About this task: Retype the data below, every word of it, exactly.
============================================================
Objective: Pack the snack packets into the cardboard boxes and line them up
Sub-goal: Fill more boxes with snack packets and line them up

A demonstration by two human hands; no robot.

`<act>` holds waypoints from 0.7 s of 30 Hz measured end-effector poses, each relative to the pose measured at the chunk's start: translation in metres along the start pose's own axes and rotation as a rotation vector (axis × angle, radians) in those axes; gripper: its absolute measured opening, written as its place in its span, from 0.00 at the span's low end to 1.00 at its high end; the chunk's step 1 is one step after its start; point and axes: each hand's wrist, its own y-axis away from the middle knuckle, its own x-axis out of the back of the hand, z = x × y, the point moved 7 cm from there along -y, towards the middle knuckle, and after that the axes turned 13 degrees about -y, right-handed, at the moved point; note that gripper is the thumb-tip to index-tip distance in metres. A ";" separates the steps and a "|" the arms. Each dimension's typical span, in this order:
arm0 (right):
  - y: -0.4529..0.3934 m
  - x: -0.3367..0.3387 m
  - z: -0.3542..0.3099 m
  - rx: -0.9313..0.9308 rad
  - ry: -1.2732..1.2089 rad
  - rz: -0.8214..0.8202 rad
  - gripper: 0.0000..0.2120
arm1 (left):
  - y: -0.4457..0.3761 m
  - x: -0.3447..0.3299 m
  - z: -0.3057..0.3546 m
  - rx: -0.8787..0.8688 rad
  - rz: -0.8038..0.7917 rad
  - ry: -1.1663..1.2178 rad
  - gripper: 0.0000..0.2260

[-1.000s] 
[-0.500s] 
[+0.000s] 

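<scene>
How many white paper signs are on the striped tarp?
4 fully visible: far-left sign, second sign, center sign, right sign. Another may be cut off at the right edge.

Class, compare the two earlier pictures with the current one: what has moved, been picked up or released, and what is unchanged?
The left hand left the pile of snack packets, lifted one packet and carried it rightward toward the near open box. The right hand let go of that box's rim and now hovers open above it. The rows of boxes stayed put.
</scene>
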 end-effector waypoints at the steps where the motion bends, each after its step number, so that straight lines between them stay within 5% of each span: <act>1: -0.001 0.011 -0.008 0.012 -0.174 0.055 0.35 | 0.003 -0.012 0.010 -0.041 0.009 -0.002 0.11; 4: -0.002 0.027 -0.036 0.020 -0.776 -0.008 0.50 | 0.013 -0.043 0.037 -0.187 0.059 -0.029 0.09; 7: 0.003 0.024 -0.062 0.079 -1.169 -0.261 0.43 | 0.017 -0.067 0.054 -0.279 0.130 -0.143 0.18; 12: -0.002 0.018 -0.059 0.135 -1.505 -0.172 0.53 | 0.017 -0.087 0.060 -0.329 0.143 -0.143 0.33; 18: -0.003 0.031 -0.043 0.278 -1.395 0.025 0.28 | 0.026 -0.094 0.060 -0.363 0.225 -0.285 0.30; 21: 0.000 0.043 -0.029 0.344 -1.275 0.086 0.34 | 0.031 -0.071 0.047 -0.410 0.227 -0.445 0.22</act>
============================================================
Exercise solution:
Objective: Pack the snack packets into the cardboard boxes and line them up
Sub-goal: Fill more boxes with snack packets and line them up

A demonstration by two human hands; no robot.

`<act>` holds waypoints from 0.7 s of 30 Hz measured end-effector poses, each relative to the pose measured at the chunk's start: translation in metres along the start pose's own axes and rotation as a rotation vector (axis × angle, radians) in those axes; gripper: its absolute measured opening, written as its place in its span, from 0.00 at the span's low end to 1.00 at its high end; the chunk's step 1 is one step after its start; point and axes: each hand's wrist, its own y-axis away from the middle knuckle, its own x-axis out of the back of the hand, z = x × y, the point moved 7 cm from there along -y, towards the middle knuckle, and after that the axes turned 13 degrees about -y, right-handed, at the moved point; note that gripper is the thumb-tip to index-tip distance in metres. A ";" separates the steps and a "|" the arms. Each dimension's typical span, in this order:
arm0 (right):
  - y: -0.4529..0.3934 m
  - x: -0.3367..0.3387 m
  - z: -0.3542..0.3099 m
  - rx: -0.9313..0.9308 rad
  - ry: -1.2732..1.2089 rad
  - rz: -0.8214..0.8202 rad
  - gripper: 0.0000..0.2120
arm1 (left):
  - y: -0.4457..0.3761 m
  - x: -0.3447..0.3299 m
  - z: -0.3057..0.3546 m
  - rx: -0.8787..0.8688 rad
  - rz: -0.8038..0.7917 rad
  - ry: -1.1663..1.2178 rad
  - gripper: 0.0000..0.2260

[-1.000s] 
[-0.500s] 
[+0.000s] 

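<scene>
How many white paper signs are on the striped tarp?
4 fully visible: far-left sign, second sign, center sign, right sign. Another may be cut off at the right edge.

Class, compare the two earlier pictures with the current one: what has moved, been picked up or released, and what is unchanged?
The left hand left the pile of snack packets, lifted one packet and carried it rightward toward the near open box. The right hand let go of that box's rim and now hovers open above it. The rows of boxes stayed put.
</scene>
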 end-effector waypoints at the steps where the motion bends, each after its step number, so that straight lines between them stay within 5% of each span: <act>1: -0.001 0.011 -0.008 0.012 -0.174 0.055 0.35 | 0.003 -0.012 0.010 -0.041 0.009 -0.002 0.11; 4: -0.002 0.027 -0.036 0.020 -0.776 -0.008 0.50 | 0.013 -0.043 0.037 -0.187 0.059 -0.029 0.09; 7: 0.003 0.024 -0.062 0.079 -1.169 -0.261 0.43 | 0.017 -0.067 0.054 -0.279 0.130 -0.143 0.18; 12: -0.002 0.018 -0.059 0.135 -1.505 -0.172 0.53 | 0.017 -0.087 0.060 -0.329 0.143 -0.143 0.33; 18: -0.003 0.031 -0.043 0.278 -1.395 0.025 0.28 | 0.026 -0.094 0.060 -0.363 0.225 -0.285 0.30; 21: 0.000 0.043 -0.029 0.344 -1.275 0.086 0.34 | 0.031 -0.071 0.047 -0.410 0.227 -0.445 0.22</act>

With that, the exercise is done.